Un giovane stragista a Monaco di Baviera ebbe il coraggio di urlare il suo disagio prima di iniziare a sparare e di uccidersi: si chiamava Davide Ali Sonboly, 18 anni, nel 2016 ha compiuto la strage del McDonald’s contro i suoi compagni di classe. Mentre era appostato in un parcheggio sopraelevato, e prima di iniziare a sparare, fu intercettato visivamente da un uomo di 55 anni, Thomas, un operaio affacciato al balcone della propria casa. Quei minuti potevano essere fondamentali, Davide Ali dichiara subito il suo dolore “Sono nato qui, sono tedesco, sono in trattamento!”, ma il dialogo impostato da Thomas è purtroppo disastroso, gli lancia una bottiglia di birra contro e inizia ad inveire contro il ragazzo con una serie ripetuta di insulti.
Di fronte all’agguato terroristico di Nizza c’è una certa urgenza nell’affermare che lo sbarco in Italia di Brahim non può essere considerata una colpa del nostro paese, reo di non aver fermato il 21enne. La domanda vera potrebbe essere un’altra, quella di Roy, di Bauman, di Galimberti: in quei 34 giorni in cui Brahim era sul nostro territorio cosa abbiamo fatto per questo 21enne? Chi lo ha guardato negli occhi, chi lo ha preso in carico? Sappiamo che il 9 ottobre ha avuto un decreto di respingimento dal Prefetto di Bari e che è partito per la Francia contro il volere della madre il 25 ottobre, preoccupata per questo figlio che nemmeno sapeva parlare francese. Cosa abbiamo fatto in tutti questi lunghi 15 giorni per quel ragazzo, oltre all’espulsione?
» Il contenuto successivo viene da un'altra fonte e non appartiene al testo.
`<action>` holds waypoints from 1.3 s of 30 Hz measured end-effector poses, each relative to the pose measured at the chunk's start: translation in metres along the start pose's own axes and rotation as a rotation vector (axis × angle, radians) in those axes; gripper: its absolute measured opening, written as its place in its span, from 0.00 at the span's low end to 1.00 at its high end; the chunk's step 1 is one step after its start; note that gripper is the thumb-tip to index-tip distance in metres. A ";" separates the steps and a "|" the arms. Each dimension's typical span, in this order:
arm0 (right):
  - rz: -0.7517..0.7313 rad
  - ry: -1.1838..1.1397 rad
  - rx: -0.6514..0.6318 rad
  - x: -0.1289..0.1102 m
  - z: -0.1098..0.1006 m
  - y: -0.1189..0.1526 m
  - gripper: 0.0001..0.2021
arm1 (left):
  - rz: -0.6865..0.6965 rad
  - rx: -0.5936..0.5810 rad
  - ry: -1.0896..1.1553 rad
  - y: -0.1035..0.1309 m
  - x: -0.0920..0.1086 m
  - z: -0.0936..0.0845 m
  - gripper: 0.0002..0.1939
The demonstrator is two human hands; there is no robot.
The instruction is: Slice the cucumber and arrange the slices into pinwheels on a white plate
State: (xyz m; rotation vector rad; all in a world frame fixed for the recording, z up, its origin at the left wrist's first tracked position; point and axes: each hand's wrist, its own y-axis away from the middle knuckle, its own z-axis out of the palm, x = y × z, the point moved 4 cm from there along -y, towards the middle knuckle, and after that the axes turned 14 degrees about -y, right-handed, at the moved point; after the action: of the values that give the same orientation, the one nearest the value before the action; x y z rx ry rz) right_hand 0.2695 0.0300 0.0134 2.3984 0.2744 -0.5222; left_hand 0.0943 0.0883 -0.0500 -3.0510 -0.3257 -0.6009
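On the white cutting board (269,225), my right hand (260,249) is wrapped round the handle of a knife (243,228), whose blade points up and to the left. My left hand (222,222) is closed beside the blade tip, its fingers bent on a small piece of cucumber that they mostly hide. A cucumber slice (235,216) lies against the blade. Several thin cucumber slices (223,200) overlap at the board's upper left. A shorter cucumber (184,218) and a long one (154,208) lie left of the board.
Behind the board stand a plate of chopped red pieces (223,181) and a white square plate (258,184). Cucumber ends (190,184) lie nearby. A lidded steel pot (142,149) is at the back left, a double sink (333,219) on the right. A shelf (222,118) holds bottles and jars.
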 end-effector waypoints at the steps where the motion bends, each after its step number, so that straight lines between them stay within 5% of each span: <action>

Cosa sarebbe successo se invece di espellerlo e metterlo in clandestinità avessimo accolto questo ragazzo?
Nessuno potrà rispondere a queste domande assolvendosi da solo la coscienza, ma con lo sguardo capovolto potremmo almeno augurarci di essere più attenti agli occhi del prossimo Brahim che sbarcherà sulle nostre spiagge. Il prossimo doloroso dibattito dovrebbe svolgersi non su ciò che abbiamo fatto nei porti, ma ciò che abbiamo fatto dopo lo sbarco.